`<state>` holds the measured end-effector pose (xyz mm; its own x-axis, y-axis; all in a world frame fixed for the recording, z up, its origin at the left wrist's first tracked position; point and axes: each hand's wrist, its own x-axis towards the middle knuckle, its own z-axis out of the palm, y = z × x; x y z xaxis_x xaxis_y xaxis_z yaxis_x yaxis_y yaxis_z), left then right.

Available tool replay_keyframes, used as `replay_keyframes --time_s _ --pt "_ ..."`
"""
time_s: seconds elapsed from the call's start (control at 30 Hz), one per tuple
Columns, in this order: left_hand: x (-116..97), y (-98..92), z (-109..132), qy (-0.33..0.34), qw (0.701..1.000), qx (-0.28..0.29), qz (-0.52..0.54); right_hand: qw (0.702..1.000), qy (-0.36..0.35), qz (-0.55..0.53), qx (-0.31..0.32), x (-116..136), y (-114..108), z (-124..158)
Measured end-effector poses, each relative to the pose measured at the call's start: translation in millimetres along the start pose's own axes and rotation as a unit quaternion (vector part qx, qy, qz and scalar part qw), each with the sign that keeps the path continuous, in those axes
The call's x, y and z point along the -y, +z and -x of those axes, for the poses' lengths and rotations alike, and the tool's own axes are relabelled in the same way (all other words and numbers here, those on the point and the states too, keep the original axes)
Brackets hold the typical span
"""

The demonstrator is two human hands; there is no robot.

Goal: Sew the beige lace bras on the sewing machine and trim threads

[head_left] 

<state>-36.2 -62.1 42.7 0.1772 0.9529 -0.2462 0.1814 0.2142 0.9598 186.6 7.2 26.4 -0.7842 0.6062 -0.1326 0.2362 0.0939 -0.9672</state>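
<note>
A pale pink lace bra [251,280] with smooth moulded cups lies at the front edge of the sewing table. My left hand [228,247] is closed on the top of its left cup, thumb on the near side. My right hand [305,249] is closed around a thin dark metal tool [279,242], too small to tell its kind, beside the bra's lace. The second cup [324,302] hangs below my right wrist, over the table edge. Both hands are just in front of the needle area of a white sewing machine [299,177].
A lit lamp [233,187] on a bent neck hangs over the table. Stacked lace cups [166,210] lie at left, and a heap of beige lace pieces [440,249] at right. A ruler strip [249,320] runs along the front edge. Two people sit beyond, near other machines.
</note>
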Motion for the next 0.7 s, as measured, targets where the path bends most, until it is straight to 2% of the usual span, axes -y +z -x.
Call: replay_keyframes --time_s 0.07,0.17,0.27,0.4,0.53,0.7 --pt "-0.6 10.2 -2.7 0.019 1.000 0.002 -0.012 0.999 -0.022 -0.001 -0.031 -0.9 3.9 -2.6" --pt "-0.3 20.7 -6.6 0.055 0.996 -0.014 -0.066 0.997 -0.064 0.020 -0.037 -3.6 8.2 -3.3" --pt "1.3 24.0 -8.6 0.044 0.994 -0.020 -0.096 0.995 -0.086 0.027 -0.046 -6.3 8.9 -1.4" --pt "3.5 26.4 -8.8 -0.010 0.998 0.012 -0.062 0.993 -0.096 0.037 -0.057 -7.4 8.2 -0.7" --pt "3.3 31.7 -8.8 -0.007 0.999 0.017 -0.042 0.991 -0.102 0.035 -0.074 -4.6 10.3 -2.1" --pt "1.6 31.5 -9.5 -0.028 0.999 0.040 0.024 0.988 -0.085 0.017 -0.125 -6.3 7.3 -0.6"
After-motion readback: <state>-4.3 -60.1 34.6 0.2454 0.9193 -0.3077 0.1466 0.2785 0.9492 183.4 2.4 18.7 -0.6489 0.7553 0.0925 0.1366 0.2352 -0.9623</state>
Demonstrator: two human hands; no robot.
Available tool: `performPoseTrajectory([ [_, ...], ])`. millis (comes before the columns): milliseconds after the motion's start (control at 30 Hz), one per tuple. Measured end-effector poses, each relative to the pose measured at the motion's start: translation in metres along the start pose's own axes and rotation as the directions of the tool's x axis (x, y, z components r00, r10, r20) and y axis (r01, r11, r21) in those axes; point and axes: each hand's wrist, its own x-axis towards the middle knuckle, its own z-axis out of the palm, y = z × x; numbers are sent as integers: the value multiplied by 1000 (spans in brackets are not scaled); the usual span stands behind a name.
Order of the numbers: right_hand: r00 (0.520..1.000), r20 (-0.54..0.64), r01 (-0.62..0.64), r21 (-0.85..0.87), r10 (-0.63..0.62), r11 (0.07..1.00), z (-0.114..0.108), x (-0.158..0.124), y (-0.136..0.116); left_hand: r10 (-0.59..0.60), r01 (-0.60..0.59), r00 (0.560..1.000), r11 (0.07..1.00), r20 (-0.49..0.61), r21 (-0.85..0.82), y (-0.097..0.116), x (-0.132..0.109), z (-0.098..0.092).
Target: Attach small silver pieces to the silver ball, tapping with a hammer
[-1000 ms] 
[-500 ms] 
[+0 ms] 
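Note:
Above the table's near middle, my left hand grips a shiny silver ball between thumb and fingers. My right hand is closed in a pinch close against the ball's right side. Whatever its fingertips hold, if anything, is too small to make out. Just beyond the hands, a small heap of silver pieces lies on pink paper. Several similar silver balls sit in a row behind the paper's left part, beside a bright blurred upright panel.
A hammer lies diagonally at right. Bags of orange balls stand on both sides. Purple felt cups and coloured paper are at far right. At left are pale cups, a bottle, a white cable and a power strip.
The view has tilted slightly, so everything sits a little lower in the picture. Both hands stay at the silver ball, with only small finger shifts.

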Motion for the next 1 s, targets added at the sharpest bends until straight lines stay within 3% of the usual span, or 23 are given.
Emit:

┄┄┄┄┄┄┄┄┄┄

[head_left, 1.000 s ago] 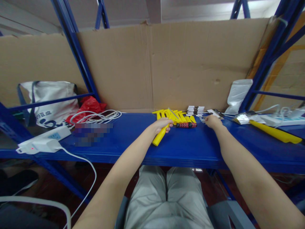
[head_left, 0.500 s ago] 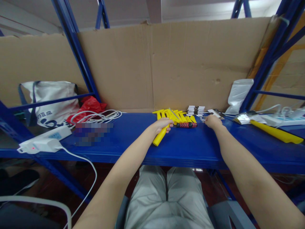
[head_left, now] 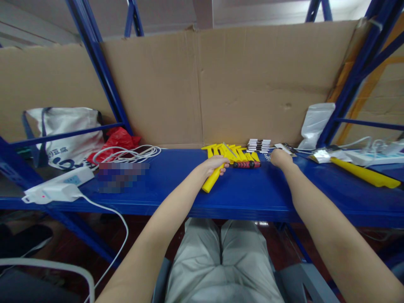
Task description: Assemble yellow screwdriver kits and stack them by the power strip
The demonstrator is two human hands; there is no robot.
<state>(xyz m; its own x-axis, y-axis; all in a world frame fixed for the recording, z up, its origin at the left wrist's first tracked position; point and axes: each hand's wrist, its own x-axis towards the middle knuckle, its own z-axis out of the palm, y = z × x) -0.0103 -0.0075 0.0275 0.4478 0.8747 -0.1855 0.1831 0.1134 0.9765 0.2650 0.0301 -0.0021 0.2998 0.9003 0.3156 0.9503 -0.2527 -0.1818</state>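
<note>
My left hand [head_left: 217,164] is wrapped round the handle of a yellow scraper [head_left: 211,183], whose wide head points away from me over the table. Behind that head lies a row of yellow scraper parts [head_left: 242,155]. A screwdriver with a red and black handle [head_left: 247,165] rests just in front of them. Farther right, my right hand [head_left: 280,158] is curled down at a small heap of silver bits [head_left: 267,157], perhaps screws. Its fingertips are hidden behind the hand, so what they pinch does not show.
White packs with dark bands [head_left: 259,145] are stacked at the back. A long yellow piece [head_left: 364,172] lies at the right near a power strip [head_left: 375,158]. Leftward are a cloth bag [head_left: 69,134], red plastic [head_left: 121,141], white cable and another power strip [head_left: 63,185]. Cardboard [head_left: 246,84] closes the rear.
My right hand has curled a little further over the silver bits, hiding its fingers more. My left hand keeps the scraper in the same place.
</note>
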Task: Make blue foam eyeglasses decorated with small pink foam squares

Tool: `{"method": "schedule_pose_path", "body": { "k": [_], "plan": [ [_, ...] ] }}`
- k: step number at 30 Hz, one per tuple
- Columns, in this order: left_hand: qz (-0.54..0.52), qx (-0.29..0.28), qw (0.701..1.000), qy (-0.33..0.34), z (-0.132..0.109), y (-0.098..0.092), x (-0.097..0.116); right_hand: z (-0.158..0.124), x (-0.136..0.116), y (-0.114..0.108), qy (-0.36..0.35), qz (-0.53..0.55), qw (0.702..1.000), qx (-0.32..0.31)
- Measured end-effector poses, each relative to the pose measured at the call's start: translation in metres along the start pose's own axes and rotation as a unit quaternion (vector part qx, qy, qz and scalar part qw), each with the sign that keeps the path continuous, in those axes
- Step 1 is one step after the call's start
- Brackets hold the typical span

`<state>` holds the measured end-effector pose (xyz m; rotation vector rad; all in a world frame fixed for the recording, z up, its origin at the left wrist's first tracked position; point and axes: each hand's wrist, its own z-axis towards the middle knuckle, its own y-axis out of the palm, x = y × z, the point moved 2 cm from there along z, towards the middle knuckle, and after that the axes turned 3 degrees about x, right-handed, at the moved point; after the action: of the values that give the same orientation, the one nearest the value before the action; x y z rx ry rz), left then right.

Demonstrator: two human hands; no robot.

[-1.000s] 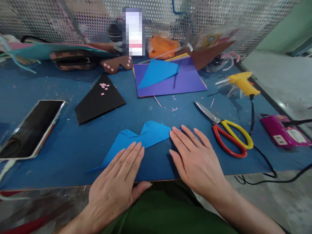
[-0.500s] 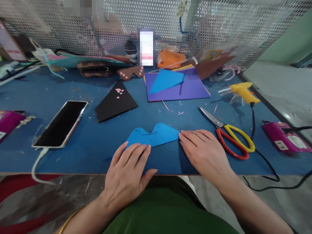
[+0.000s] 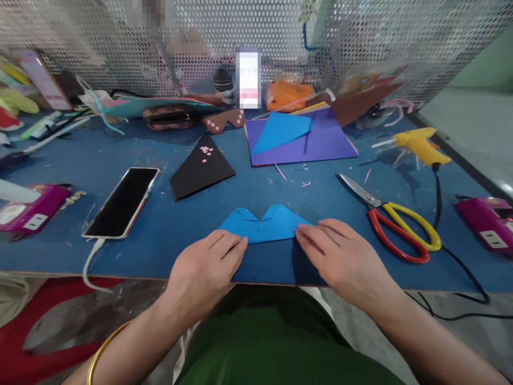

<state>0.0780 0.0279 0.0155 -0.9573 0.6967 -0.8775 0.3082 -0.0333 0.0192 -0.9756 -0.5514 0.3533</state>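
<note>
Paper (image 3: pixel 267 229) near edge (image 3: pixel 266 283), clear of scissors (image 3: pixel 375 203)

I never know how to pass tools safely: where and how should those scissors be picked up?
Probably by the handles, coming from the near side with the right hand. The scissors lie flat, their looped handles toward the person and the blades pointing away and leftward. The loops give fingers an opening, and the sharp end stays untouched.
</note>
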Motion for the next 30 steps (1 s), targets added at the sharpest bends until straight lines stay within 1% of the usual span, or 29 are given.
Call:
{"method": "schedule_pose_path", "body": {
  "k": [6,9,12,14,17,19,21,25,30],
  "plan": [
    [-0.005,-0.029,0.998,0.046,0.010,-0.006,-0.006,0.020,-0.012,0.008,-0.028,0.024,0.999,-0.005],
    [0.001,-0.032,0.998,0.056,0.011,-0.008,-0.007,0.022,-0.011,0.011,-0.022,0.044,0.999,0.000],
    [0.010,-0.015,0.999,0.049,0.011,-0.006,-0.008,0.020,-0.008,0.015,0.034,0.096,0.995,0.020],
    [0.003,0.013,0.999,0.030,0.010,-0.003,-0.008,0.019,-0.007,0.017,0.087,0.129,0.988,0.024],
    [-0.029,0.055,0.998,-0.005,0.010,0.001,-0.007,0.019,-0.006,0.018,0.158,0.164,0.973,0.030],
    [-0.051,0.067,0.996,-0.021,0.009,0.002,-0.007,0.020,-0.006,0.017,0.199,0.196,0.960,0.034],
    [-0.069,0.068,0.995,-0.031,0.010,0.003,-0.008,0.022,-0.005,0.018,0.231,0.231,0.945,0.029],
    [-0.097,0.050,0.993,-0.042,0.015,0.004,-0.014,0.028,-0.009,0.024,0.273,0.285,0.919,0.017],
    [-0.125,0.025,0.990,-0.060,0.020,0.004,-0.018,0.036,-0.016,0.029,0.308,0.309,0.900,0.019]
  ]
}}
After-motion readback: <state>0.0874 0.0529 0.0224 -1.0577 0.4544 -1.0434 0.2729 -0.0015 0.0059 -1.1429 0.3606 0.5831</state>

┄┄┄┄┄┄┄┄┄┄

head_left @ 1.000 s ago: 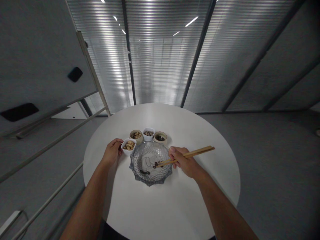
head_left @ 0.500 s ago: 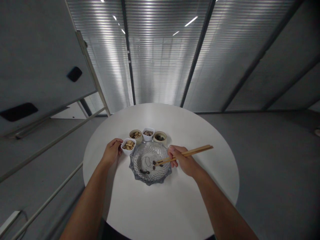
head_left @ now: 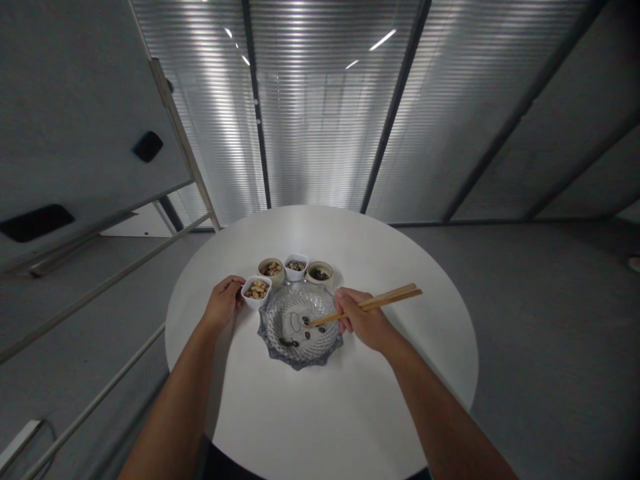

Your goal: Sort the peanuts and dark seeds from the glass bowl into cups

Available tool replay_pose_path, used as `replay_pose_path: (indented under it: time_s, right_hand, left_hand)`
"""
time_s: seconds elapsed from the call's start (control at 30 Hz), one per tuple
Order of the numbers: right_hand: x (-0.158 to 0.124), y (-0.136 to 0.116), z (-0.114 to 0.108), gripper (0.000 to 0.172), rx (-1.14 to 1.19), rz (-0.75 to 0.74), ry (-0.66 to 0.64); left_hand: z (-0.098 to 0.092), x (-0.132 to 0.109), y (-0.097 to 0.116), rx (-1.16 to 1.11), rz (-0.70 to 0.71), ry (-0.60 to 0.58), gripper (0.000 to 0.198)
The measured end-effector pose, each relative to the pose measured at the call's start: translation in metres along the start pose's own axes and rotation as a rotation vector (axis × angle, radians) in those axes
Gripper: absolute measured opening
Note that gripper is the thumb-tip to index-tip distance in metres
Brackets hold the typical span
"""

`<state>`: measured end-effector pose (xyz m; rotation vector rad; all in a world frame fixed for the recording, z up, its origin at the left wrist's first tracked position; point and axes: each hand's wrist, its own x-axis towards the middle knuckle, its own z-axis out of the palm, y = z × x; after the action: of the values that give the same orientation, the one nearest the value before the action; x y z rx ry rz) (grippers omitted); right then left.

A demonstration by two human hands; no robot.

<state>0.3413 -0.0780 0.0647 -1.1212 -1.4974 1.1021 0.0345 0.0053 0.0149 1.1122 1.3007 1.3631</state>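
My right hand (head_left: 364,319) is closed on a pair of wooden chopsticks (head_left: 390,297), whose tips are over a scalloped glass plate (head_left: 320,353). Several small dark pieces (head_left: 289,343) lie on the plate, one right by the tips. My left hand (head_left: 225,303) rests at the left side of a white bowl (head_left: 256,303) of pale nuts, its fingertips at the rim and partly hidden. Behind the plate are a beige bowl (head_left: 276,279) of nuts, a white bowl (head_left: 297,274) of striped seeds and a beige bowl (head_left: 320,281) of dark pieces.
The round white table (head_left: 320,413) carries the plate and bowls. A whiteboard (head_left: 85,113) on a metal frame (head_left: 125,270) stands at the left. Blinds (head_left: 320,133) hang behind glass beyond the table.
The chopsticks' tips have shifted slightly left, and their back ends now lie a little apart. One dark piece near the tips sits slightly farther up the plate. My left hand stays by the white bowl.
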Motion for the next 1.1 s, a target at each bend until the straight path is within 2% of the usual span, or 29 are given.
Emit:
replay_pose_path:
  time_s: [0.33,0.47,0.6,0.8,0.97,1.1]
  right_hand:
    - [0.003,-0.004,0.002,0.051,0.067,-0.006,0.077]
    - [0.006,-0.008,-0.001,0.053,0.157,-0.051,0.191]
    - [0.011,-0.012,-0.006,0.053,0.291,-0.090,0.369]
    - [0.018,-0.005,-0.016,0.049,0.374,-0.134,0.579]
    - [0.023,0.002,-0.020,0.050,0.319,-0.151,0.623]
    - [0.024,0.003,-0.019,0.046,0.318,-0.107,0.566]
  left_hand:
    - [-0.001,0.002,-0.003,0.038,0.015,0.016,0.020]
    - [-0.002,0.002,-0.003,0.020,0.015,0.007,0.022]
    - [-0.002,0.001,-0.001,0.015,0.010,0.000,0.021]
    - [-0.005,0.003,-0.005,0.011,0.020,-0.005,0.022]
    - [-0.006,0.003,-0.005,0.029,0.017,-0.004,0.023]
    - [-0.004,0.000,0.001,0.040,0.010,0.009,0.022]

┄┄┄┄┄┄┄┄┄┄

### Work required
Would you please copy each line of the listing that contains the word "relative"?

### Response
Measured end-effector poses, each relative to the pose measured at the call's start: translation in millimetres along the start pose's own axes and rotation as a unit quaternion (vector part qx, qy, qz and scalar part qw), each with the sign that keeps the path continuous, in those axes
Available tool: `performPoseTrajectory([ [_, ...], ])`. millis (comes before the columns): milliseconds after the motion's start (control at 30 Hz), one per tuple. Measured end-effector poses, each relative to the pose measured at the motion's start: translation in metres along the start pose's own axes and rotation as the directions of the tool's x axis (x, y, z components r00, r10, r20) and y axis (r01, r11, r21) in those axes; point and axes: each hand's wrist, its own x-axis towards the middle knuckle, its own z-axis out of the palm, y = z × x; numbers are sent as integers: the value multiplied by 1000 (spans in brackets are not scaled); the usual span stands behind a name.
- Measured end-effector poses, each relative to the pose measured at the call's start: translation in metres along the start pose's own axes and rotation as a unit quaternion (vector part qx, qy, qz and scalar part qw), each with the sign that keeps the path continuous, in those axes
The measured end-effector pose, each relative to the pose measured at the call's start: translation in metres along the start pose's own axes and rotation as a rotation vector (axis × angle, radians) in those axes

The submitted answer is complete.